There’s a weird line about Spider-Man not being a drinker (”It’s not that I don’t drink.  It’s that as a rule I choose not to.”  Doesn’t that mean he doesn’t drink?) and the guy in the limo gets in his guilt trip on Spider-Man by saying that being rich and inventing a bunch of things didn’t make him happy because he never got the girl who really loved him.  The next creepy conversation is with a shadowy woman in red (Ghost of Spider-Yet-To-Come?).  And here’s where we go back to something JMS seems really fond of: the moment where Peter’s bitten by the Spider.  This ever-so crucial moment has made two major points that I can recall in his run on the book (his first major theme on the book and, your favorite and mine, the Other), so here we are again, wondering what would have become of Peter Parker should he have not been bitten.

The previous guys?  Totally Peter from alternate realities sans spider bite.  OH SNAP.  The Woman in Red reveals that without the spider bite, Peter always ends up alone.  OH SNAP AGAIN.   The Woman in Red?  Totally Mephisto.  OH SNAPITY SNAP!  Marvel’s semi-Satan doesn’t traffic in souls anymore, so Peter can just put that away.  No, now Mephisto is into misery, souls in pain and boy howdy!  Jackpot right here.  Looks like he’s asked both MJ (stashed at the motel that’s been right next to them) to give up their marriage to save Aunt May.

Peter wakes up and is on his way to telling Mephisto, the most helpful and honest of Joes to shove it when Mary Jane Watson-Parker stops him so that they can hear Mephisto out.  Thanking her for the chance to continue his dramatic monologue, the terms are basic (marriage or Aunt May), they get 24 hours to make the decision.  Anticipation is low because again, I read up on things on the internet and have been anticipating this announcement like Quicksilver watching an all stuttering Spelling Bee.

After this new content is a reprint of the Mephisto entry from the latest Official Handbook (six pages?  Wow.) and Silver Surfer #3, the first appearance of Mephisto where we see that he has a thing for ordaining, hurting women you love and striking some awesome dramatic poses.  I mean, it’s neat to read and some great art, but I could have kept the $1 extra the book cost and just settled for the main story.

Was Sensational Spider-Man #41 good?  No, not really.  I don’t want to punch it on the stands (something I witnessed a disgruntled fan do and will now remain my standard of comic reading despair), but the opinion I had of the book hasn’t changed after reading it.  Now, I’ll admit I went into it biased to blue blazes and it would have taken a Hail Mary pass to change my opinion, but JMS’s admission that this is all following orders is no surprise.  The concepts of meeting less-successful and rather bitter alternate selves isn’t what I read Spidey for.  This should have been over and done with a lot sooner than this and considering how vocal Quesada’s been on how much he doesn’t like a married Peter Parker, it seems all rather over and done before it started.

2 Comments

  1. Posted December 10, 2007 at 7:14 am | Permalink

    A lot of my friends have pretty much dropped Spidey titles at this point (excluding Ultimate of course).

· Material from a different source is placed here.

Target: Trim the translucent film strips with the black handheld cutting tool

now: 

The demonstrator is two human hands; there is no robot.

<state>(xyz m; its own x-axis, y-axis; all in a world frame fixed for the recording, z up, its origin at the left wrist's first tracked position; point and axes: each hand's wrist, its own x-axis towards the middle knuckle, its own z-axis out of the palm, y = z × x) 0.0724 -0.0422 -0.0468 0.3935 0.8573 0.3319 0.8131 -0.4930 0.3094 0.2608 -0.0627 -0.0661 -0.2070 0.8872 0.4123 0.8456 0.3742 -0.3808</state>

Not only do you have a storyline many people don’t want, you also have a cover price that is jacked up by a buck. The person I feel most sorry for is Dan Slott, here he leaves She-Hulk to get a dream job writing Spider-Man…and he has to deal with this crap.

    I stopped reading Spider-Man when they started writing issues as if the whole “The Other” storyline, never happened.

    How can you write a story that helps the character evolve dramatically and then just say…”Oh well it happened but, we don’t talk about it and it’ll have no relevance on anything”

    That’s my two cents, I guess, hope your “BIG THING” is going well and look forward to hearing about it, when your legally able.

  2. Posted December 11, 2007 at 8:04 am | Permalink

    You should do a review of the first issue of Ultimates 3, it seems ripe for your particular kind of lambasting.